— WHAT THE TASK REQUIRES —
Look through the lines below; wherever the word "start" appears, copy that line.
#### DATA EXTRACT
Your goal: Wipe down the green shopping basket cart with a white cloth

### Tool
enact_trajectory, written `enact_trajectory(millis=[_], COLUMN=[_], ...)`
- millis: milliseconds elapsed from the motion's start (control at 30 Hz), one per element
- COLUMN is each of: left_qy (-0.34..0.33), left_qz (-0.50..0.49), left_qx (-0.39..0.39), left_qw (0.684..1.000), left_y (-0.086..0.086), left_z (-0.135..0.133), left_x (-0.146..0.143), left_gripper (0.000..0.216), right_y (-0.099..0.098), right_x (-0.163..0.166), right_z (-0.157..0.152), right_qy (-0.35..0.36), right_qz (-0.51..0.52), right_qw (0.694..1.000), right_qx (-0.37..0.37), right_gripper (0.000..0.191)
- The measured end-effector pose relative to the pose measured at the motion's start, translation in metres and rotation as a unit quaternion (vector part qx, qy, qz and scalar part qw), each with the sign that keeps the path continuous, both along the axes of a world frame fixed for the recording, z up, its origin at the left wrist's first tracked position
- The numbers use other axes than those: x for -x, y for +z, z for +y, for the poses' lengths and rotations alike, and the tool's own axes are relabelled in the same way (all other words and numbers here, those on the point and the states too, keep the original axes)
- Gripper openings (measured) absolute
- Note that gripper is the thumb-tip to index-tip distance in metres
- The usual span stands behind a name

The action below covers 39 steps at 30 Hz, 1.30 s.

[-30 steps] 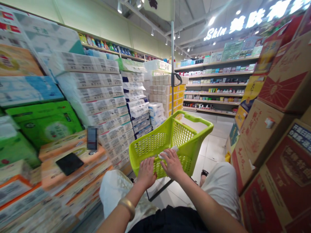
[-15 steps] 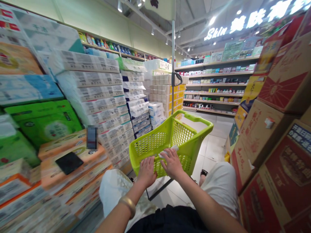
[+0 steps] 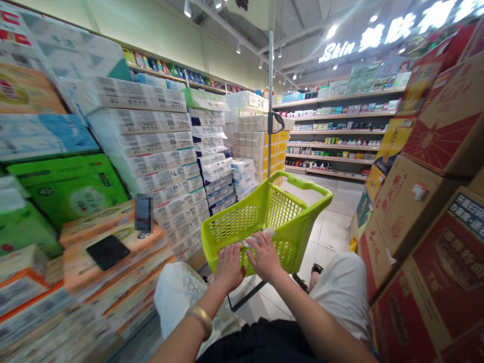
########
— THE ANSWER —
- millis: milliseconds elapsed from the motion's start (control at 30 Hz), one per element
- The measured end-effector pose relative to the pose measured at the motion's start, translation in metres and rotation as a unit quaternion (vector part qx, qy, qz and scalar part qw), each with the sign that keeps the path continuous, both along the axes of a world frame fixed for the recording, z up, its origin at the left wrist's first tracked position

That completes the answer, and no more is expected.